The mobile, wide mouth turned down in a scowl. "It's nothing." She did not stop playing, nor did she seem offended at his touch. This was most encouraging.
Tavington took a breath, and decided to gamble on her dislike of her current situation. "It may be that your father's consent to my courtship is only a trick. He means to make use of me to regain his property, and then end our engagement."
She played on in silence, frowning ever more darkly. At another page turn, she finally said, "That is—possible. Papa doesn't really seem very pleased about it at all."
"You would know best. If you truly wish to escape, Miss Rutledge, perhaps we should steal a march on him."
"Turn back to the beginning," she ordered. "I'm going to play the repeat." My last chance to get this right, she thought of the music, and then, chillingly, about her life. This could be my last chance…
He obliged her and turned the page, touching her once more as if by accident, and then he waited.
"What do you mean, 'steal a march?'" she asked, very softly.
"I am proposing, Miss Rutledge, that you and I take charge of our destinies. We can marry tomorrow. I shall obtain this license from the clerk, and find some official to marry us. Give some pretext to come to Charlestown in your carriage. By the evening, you will be no longer under your father's authority."
"He'll be so angry." She sounded a little frightened, and Tavington leaned toward her, using his most soothing, persuasive tones, not about to let this prize escape him. This could be my last chance…Twenty thousand pounds beckoned to him, the gleaming golden gates of his future.
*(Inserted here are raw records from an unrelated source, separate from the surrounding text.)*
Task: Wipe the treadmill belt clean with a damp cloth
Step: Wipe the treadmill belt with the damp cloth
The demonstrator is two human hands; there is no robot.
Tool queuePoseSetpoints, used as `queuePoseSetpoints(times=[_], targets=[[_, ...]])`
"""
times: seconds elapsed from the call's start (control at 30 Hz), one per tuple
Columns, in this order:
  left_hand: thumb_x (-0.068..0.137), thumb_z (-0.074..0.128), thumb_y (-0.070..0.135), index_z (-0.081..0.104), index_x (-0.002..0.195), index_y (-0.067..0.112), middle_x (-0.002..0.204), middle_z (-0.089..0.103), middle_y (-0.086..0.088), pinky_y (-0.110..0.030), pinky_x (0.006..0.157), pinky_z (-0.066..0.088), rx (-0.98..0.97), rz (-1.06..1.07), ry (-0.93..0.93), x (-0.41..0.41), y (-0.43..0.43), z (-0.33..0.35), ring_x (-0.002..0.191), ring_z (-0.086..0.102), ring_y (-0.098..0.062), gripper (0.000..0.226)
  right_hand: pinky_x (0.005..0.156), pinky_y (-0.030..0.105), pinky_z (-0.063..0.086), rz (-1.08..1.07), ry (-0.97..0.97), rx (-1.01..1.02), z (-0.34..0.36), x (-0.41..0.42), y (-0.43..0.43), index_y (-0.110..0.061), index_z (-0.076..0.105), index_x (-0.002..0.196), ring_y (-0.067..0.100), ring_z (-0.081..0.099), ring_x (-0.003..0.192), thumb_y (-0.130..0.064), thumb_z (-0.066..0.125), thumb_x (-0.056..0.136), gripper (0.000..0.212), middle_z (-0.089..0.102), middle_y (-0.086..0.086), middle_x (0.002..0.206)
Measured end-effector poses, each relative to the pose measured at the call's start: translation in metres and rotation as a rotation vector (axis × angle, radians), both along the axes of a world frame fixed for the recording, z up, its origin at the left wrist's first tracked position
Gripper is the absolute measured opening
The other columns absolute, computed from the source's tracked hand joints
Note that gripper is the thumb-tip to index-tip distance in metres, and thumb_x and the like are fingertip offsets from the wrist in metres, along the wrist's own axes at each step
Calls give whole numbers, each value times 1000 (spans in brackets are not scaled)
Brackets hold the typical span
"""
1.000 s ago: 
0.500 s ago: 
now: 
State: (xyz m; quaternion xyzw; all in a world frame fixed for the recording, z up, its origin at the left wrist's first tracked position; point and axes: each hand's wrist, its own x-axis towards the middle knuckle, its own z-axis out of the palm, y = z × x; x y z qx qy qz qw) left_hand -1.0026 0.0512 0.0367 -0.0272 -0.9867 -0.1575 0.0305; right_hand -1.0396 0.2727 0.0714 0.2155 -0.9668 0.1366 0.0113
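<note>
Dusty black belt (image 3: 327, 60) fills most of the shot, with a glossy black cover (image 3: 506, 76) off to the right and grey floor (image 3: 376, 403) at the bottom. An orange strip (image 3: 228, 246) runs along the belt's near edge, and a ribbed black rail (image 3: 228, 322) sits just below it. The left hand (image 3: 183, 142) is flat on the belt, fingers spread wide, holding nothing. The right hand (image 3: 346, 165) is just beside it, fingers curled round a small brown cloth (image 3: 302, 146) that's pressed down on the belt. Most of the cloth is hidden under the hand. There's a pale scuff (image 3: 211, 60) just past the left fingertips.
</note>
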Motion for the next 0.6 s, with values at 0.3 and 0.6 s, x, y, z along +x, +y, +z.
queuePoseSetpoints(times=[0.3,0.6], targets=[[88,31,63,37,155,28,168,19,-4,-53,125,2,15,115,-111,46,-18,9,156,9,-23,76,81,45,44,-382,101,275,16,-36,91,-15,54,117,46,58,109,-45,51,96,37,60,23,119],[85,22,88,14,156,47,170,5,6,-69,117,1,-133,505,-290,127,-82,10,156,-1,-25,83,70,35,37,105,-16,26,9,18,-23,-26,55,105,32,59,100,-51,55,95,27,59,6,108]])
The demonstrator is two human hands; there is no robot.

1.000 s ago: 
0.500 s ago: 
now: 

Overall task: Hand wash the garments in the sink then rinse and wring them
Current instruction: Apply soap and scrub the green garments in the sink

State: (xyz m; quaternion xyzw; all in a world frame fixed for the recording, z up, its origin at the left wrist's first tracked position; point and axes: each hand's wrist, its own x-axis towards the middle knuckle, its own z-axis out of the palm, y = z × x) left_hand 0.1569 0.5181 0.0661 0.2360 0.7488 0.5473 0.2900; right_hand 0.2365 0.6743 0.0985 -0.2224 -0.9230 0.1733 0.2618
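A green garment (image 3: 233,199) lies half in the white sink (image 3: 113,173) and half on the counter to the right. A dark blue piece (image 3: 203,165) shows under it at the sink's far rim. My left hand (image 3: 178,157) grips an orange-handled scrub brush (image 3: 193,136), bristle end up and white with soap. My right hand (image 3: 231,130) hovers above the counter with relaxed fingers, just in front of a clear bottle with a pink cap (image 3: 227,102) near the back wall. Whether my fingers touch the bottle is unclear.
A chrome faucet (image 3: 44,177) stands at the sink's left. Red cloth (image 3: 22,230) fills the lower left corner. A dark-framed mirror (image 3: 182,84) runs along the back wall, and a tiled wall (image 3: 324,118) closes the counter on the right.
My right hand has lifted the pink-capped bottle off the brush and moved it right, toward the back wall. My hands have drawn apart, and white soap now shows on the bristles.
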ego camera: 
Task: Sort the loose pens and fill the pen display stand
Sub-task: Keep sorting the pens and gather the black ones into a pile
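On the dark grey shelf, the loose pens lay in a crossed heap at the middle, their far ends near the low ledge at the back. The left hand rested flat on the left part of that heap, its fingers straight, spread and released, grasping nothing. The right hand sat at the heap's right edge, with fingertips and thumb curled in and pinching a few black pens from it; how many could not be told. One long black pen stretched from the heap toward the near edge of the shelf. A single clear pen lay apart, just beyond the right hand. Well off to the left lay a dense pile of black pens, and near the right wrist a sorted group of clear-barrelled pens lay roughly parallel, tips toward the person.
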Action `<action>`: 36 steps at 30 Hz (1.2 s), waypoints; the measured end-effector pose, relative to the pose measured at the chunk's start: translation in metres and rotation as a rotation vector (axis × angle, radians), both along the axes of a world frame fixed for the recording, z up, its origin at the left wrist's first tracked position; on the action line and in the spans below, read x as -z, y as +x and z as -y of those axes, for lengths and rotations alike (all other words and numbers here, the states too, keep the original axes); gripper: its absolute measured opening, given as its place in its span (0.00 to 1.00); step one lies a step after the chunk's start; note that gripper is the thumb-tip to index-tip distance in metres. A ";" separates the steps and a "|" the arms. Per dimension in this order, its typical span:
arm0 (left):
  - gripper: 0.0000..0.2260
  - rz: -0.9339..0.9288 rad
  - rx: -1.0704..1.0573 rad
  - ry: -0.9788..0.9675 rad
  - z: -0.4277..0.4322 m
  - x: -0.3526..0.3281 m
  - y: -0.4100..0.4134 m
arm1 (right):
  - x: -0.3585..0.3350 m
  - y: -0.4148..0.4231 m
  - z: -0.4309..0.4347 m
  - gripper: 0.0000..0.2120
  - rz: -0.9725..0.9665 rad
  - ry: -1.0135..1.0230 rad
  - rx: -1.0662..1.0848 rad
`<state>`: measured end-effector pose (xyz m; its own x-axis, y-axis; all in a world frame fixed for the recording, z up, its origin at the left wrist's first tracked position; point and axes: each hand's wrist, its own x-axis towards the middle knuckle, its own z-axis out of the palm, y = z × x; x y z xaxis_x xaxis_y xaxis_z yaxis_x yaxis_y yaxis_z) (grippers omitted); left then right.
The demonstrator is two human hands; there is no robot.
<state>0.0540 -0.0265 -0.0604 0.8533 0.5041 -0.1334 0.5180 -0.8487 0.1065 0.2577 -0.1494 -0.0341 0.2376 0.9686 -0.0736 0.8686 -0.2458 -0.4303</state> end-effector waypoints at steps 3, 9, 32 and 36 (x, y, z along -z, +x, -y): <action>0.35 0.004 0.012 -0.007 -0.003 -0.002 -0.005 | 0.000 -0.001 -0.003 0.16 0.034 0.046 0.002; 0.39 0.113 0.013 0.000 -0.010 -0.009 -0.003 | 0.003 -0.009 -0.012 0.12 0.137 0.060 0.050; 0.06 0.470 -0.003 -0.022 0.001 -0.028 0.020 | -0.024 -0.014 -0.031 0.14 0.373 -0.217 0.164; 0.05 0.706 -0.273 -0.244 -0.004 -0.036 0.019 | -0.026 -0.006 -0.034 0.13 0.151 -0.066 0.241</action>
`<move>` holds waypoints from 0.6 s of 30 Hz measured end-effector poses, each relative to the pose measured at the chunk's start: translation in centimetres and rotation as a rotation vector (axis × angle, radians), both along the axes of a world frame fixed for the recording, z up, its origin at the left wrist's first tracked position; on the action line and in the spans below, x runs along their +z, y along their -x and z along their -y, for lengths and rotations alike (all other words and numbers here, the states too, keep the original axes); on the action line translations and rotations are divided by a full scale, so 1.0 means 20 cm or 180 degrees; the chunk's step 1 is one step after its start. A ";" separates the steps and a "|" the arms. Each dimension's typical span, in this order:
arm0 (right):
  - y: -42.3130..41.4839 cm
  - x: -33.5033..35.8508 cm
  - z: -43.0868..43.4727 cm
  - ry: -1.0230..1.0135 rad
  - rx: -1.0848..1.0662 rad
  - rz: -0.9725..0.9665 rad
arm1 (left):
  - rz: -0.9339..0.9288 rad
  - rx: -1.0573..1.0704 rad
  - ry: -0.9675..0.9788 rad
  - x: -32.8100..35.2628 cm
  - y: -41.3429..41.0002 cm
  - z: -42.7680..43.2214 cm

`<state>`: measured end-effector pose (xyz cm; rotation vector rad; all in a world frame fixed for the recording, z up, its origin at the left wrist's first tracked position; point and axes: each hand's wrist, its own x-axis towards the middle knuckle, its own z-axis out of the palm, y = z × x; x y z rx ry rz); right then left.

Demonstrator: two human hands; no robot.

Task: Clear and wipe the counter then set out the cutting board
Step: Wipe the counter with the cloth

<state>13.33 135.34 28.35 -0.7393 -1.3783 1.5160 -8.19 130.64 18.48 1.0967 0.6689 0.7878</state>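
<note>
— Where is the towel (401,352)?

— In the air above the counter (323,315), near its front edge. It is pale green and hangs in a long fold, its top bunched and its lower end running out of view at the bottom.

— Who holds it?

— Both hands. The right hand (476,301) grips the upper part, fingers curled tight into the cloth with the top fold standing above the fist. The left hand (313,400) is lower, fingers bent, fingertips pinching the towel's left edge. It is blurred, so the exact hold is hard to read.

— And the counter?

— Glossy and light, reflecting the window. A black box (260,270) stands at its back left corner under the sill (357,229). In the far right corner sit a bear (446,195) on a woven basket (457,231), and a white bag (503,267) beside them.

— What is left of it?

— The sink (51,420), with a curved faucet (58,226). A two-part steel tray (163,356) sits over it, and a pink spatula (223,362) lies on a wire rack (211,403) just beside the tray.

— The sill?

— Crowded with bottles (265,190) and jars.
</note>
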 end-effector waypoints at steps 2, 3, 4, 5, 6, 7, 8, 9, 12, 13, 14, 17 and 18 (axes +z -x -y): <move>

"He cannot set aside a legal marriage."
"Turn two pages ahead now."
She launched into a difficult passage, and the music sounded like it was coming to a crashing end. She played two final, emphatic chords, and whispered, "I'll do it."
-----
Note: Some of you may complain that Rutledge is being ridiculously villainous in the dinner scene. I stand by it. Numerous travelers' accounts of the period tell of visitors to South Carolina from Britain, Europe, and the northern colonies being quite shocked by the frankness with which wealthy men spoke of slave concubinage. It was not sexual prudery, since the 18th century was quite plain-spoken in that regard: what shocked them was the blatant exploitation of the helpless women the men owned.